Add GPFS health check
I have only deployed this onto one system and one where I knew there were GPFS network issues with nodes not using RDMA that was configured:
[root@p0001 ~]# nhc
ERROR: nhc: Health check failed: check_gpfs_health NETWORK: GPFS health for "NETWORK" is FAILED
Configured check:
* || check_gpfs_health NETWORK
One thing I am not sure on for behavior is what to do if the configured component isn't found in output, right now if you do check_gpfs_health FOO, there is no warning of failure.
One thing that could probably be improved is allowing path to mmhealth to be changed to avoid hardcoding the value.
Made path to mmhealth configurable and updated README.
We noticed something with GPFS can cause mmhealth to be unreliable but that mmfsadm test verbs status is another way to test that GPFS is actually using RDMA and not ethernet fallback. Added check_gpfs_verbs_status check.
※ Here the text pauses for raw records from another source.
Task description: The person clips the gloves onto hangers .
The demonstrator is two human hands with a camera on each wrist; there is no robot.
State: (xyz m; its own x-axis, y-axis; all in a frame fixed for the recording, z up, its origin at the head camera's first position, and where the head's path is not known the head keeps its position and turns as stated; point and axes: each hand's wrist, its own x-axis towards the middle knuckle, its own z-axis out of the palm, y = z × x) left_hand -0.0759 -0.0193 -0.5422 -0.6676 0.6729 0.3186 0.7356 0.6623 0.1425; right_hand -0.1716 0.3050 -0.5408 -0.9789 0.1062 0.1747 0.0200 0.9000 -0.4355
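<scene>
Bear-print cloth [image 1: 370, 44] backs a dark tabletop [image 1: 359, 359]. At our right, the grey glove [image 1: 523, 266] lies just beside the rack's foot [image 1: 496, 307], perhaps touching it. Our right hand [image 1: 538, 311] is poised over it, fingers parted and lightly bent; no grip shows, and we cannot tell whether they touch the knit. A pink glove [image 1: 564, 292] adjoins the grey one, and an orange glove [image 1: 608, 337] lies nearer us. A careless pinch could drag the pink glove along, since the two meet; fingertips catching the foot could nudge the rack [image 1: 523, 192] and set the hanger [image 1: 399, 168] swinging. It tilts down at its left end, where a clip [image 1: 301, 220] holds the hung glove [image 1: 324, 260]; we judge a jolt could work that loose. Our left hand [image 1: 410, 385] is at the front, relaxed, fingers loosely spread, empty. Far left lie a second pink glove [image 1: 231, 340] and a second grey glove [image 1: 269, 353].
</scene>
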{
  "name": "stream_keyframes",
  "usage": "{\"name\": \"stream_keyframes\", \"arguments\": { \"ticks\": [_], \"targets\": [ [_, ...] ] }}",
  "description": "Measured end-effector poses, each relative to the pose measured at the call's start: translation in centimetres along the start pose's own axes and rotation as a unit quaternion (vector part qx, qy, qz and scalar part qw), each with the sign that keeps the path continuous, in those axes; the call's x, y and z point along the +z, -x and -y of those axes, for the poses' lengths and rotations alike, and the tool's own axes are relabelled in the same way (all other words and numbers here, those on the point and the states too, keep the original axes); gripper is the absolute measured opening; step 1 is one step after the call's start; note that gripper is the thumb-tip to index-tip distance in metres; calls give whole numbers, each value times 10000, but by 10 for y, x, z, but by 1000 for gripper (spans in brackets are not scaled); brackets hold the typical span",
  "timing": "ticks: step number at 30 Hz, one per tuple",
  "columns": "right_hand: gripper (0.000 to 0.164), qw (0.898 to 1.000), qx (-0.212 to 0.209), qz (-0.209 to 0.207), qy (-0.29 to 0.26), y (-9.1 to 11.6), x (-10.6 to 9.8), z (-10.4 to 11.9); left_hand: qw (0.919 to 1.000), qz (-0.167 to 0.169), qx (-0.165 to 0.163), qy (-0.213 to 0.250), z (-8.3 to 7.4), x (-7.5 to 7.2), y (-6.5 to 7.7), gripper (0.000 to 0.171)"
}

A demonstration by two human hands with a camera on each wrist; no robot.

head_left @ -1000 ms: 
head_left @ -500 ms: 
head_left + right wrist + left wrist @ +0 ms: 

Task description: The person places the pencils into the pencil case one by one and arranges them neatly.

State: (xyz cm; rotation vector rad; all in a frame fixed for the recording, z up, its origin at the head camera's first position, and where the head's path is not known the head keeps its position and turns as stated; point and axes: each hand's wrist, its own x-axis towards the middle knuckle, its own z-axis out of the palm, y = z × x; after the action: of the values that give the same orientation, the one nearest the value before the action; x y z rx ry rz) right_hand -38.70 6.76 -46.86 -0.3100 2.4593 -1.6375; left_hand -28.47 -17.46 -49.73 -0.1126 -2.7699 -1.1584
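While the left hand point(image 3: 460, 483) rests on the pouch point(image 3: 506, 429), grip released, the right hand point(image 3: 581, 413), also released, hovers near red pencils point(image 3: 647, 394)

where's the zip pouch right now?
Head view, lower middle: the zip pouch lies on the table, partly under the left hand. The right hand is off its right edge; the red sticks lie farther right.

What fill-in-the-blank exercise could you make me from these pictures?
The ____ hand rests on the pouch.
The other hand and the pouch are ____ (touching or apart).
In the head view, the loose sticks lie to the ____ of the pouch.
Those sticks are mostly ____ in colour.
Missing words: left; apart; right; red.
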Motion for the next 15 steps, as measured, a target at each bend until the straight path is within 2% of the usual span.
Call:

We currently run mmfsadm test verbs status as a test for the same reason. Our test looks like this:
# Make sure GPFS RDMA VERBS started
* || check_cmd_output -m "VERBS RDMA status: started" /usr/lpp/mmfs/bin/mmfsadm test verbs status
So very similar. Worth nothing is that this was broken for a little while pretty recently (some version of 4.2.3.x it must have been), and in the interim we had to do this instead:
* || check_cmd_output -m '/^\ +VerbsRdmaStarted\ +:\ yes$/' /usr/lpp/mmfs/bin/mmfsadm test verbs config
IBM helped us figure that one out (which I guess is only fair as they broke mmfsadm).
For mmhealth though, don't run the monitoring stuff on our compute nodes, so mmhealth node show isn't of any use to us. We've considered it, but I'm not sure it's that commonplace on compute nodes.
[root@hal0003 ~]# /usr/lpp/mmfs/bin/mmhealth node show
The monitoring service is down and does not respond, please restart it with 'mmsysmoncontrol restart'
This looks awesome, Trey! This will go into nhc/dev as soon as 1.4.3 is out the door. Thanks much!